外から帰って、借りてきたこの本をちょっとと思って読み始めたら、止まらなくなった。重い内容だったが読み切って時計を見ると、四時半は過ぎ、夕食の支度に遅れそうになった。
夫の吉村氏が舌癌になり、一旦治ったと言われて、改めて検査中に今度は膵臓癌がみつかる。
舌癌は手術しない治療法を選んだが、ひどい痛みに苦しむ。少し回復し体調も良くなってきたところにみつかった膵臓癌は周りの臓器も一部を取る12時間半の大手術になった。自宅療養に切り替えて看病を続ける。
最後は延命治療を望まず、自ら点滴の管や、ポートを外し家族だけに看取られて亡くなった。
夫婦ともに認められた作家で、夫は、治療中もペンをおかず約束の締め切りを守り、妻であっても看病をおいて出かけなくてはならない公用が待っていた。
私は読んでいて、とてもよくわかるとは言えない。わたしも一時癌を患ったが、舌癌や、膵臓癌に勝る苦痛を味わってはいない。
12時間に及ぶ手術の後も、痛み緩和ケアのおかげで翌日から歩き、家族の見舞も隔日でいいといった。そう出来る病気だったし看護体制も整っていた。
その後2度再発したが一人で入院して帰った。夫や子供が顔を見に来たが病状や経過については医師にくわしく聞いているし、痛みもあれば自分で耐えるものだと思った。退院後の治療は、車で行って帰ってきた。なかなか辛いものがあったが、出来るだけ周りに負担をかけたくなかった。退院後、娘が一ヶ月近くいて家事をこなしてくれて有り難かった。
津村さんは、看護した辛さによく耐えられたと思う。 吉村氏が亡くなった後、後悔に苛まれ仕事も手につかなかったとか。
闘病している本人は、辛過ぎて気持ちが乱れ、周りに当たることもわかる。しかし看護者は神の手を持たない。本人はそれもよくわかっている。奇跡もないとわかってはいるが何とかならないのか、耐えていけるのかと思う。そうしていつか少しずつ覚悟が出来るのだろう。もしかしたら考える力がなくなるくらい病が進んで楽になるのかもしれない。
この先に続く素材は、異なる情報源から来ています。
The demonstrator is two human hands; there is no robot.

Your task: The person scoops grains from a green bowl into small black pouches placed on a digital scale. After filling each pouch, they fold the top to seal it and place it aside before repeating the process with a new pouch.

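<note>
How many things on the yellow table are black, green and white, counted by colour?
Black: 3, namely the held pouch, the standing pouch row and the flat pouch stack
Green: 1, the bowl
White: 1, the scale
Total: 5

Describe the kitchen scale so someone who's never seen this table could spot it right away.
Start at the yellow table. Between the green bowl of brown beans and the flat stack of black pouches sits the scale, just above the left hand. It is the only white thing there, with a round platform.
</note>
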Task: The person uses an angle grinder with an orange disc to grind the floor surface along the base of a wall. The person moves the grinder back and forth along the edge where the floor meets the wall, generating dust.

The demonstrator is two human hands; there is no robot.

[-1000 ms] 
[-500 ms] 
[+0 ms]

まだ時間があったかもしれない時、死を覚悟して自分で最後を決めた勇気に驚き感嘆した。わたしにその勇気があるだろうか。
吉村氏は癌とわかった時、家族以外にはしらせるなといった。たぶんわたしにはわからない深い心情があったのだろう。そして「なぜ自分が」と日記に書かれたという。
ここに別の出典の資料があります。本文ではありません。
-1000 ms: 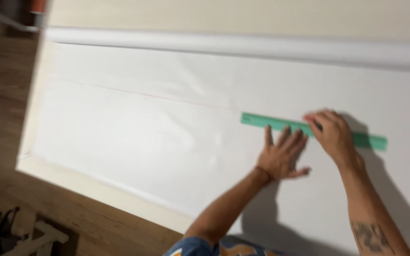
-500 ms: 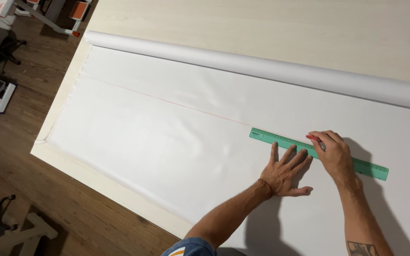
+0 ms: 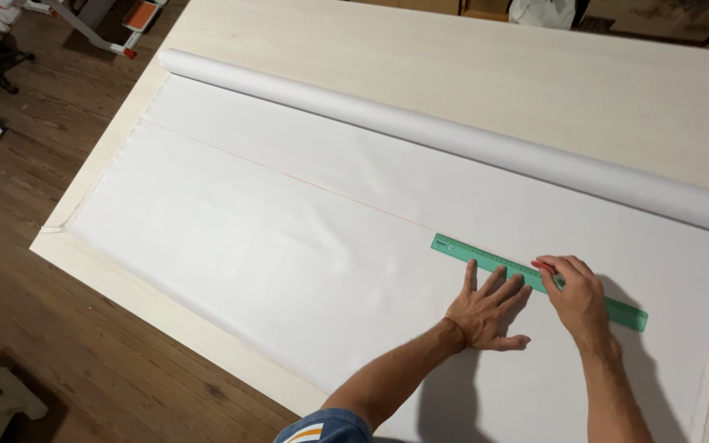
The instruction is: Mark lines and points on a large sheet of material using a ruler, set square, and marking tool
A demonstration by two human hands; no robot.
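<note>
1. One green ruler (image 3: pixel 539 281) lies flat and slanted on the unrolled white sheet (image 3: pixel 305 238), near the sheet's right end and on the side nearer the person.
2. Both hands sit on the ruler's middle stretch. The left hand (image 3: pixel 486 310) is spread open, palm down on the sheet, with its fingertips (image 3: pixel 509 275) pressing the ruler's near edge.
3. The right hand (image 3: pixel 578 297) is curled over the ruler, its fingers pinched around a small red marking tool (image 3: pixel 542 266) whose tip meets the ruler's far edge.
4. A thin red line (image 3: pixel 289 175) runs across the sheet from the far left towards the ruler's left end, in line with the ruler.
5. The rest of the white material is still wound as a roll (image 3: pixel 453 135) lying along the sheet's far side, touching it.
6. Sheet and roll rest on a pale wooden surface (image 3: pixel 486 66), which shows bare beyond the roll and as a narrow strip along the near edge.
7. Brown wooden floorboards (image 3: pixel 34 328) show at the left.
</note>
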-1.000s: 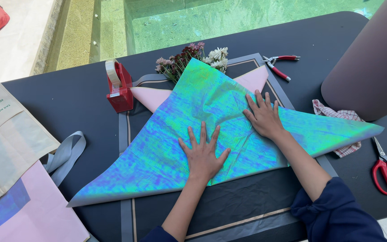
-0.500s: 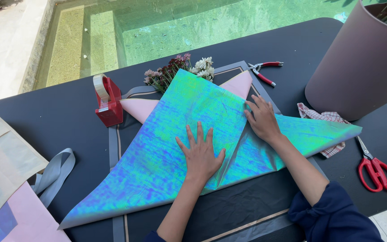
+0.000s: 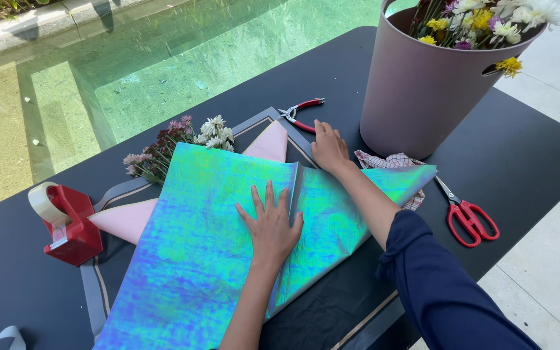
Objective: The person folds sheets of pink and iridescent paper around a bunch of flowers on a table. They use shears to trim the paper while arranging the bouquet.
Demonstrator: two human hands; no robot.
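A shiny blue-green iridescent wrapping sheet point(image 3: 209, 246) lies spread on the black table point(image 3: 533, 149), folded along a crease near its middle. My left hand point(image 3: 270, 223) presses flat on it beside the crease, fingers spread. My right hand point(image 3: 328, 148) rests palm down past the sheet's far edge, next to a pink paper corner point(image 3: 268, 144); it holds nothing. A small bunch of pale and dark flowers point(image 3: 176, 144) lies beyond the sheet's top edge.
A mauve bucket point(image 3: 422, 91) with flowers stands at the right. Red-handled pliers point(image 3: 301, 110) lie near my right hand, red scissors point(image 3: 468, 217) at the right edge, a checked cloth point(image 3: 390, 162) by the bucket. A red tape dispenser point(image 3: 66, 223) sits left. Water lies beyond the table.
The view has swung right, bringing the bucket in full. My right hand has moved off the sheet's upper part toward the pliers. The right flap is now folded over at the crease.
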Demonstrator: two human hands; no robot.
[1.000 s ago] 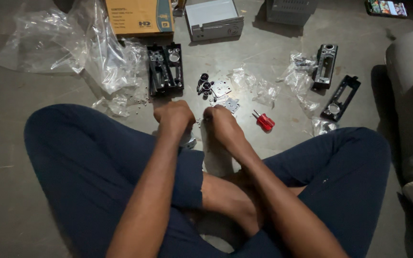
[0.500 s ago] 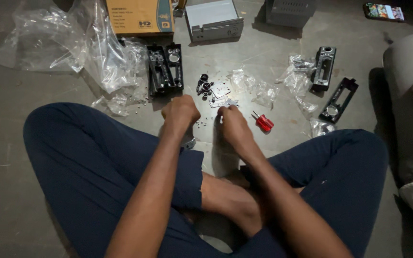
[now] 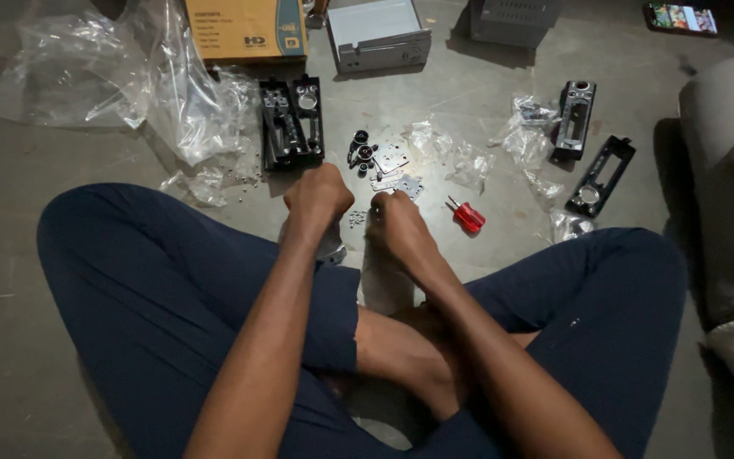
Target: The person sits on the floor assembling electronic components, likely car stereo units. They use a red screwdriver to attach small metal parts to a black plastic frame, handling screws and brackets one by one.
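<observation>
Two bare hands work close together on the floor (image 3: 61, 357) in front of a person seated cross-legged in dark blue trousers. Left hand (image 3: 318, 197): curled into a fist, its grip closed over a small grey metal part (image 3: 330, 252) that shows just below the wrist; what else it encloses cannot be told. Right hand (image 3: 398, 226): fingers bent down onto the floor just beside the left hand, fingertips at a scatter of tiny screws (image 3: 357, 218); whether anything is pinched between them cannot be told. Taking the left hand as landmark: flat silver plates (image 3: 394, 170) lie just beyond it, with small black knobs (image 3: 360, 151) beside them; a black plastic frame (image 3: 291, 121) stands beyond it, slightly to its left; a red-handled screwdriver (image 3: 468, 217) lies to its right, past the right hand; clear plastic wrapping (image 3: 104, 76) spreads well to its left; a cardboard box (image 3: 244, 30) and a grey metal chassis (image 3: 380, 34) sit far beyond it; two more black panels (image 3: 592, 144) lie well to its right.
</observation>
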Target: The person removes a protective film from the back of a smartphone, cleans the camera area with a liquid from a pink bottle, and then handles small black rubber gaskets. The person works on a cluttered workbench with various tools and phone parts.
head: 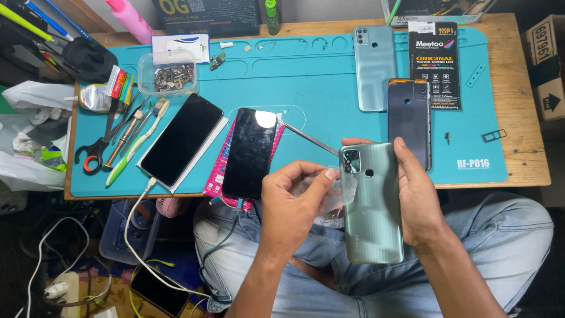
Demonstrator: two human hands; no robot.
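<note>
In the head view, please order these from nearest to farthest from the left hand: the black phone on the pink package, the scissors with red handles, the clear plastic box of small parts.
From the left hand:
1. Black phone on the pink package, just up-left on the mat.
2. Clear plastic box of small parts, near the mat's back edge.
3. Scissors with red handles, at the far left.

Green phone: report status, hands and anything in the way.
Right hand grips green phone, back up. Left hand pinches clear film at its camera end. Nothing in the way.

L hand (294, 203) pinching w/ thumb & fingers; R hand (418, 197) in curled side grip.
</note>
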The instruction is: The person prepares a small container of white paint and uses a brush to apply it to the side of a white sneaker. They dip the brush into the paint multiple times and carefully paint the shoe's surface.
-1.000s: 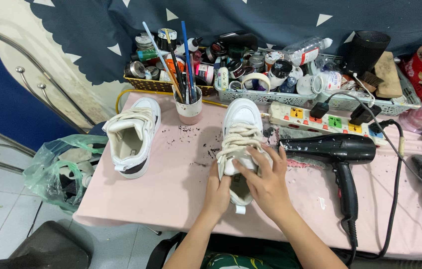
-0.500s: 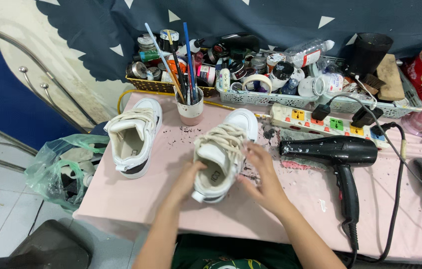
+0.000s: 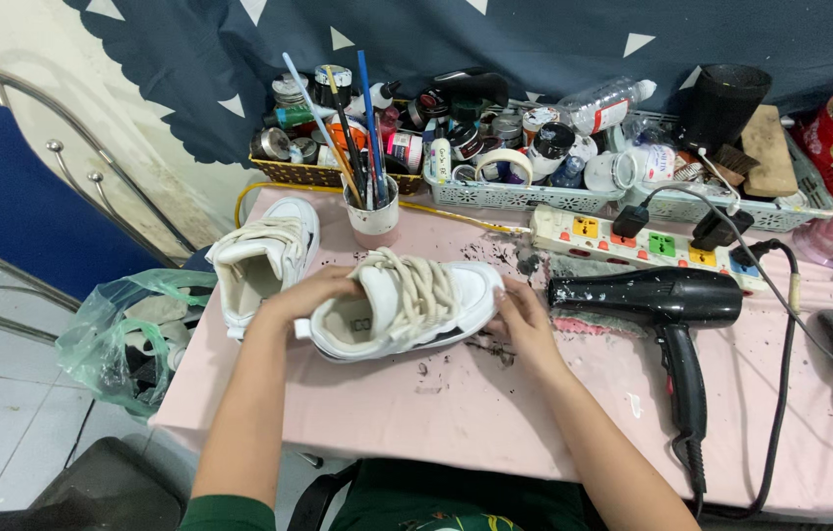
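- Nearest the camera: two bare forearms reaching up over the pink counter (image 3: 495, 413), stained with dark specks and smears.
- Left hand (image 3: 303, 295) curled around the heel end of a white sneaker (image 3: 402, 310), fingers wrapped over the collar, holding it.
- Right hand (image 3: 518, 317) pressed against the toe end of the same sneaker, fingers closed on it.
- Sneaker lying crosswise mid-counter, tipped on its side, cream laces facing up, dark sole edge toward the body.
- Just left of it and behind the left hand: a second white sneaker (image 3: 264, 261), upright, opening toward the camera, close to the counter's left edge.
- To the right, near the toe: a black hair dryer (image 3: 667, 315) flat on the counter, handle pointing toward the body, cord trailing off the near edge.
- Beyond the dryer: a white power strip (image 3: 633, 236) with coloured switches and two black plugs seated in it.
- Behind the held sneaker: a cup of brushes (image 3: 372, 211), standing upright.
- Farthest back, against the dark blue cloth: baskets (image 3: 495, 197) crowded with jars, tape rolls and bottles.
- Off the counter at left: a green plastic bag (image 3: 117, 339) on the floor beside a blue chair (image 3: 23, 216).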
わたしも、なぜ私が、よりによってと無性はらだたしかった。
そして同じように、わたしも家族と弟にだけ知らせるように、固く口止した。
友人や知り合いに留守を聞かれたら田舎に行った、長期で娘のところに行った、と言ってくれるように頼んだ。
癌と言われたとき、人生に負けた、残念だと思った。もし死に繋がっていたら、楽な治療を受け延命はやめようと覚悟した。
幸い進んだ医学で完治したが、吉村氏は放射線治療で舌癌がなおったあとて、更に膵臓癌がみつかった、その衝撃によく耐えられたとおもう。もし今わたしに別な癌が見つかったら絶望してしまうかもしれない。
わたしは、両親を次々になくした、看取った後の後悔もまだ続いていて重たい。
ただ、友人の、「瀬戸内寂聴さんは、身近なものをなくした時、ああしたらよかった、という後悔のない人はいないと言っていたよ」この一言で、誰も平等に訪れる残されたものの後悔や哀しみに思い当たった。
これが生まれた時平等に持っているという「愛別離苦」かと思った。
よく時が悲しみを薄れさせるなどというがそうではないと思う。
みんなそうなのだという生き物の悲しみが、自分も例外がなく訪れると考えると、表裏一体をなすように喜びもまた準備されているのではないか、と思うことで救われるように思う。喜びはすぐに忘れ哀しみだけに思い煩うことは、半分しか生きていないことにならないだろうか。私は嬉しいことが有るとこれがプラスでアレから引いておこうと思う(笑)
悲しい本を読んだ。
長く避けてきたこういう本に向き合えるようになったことでは、一歩前進した。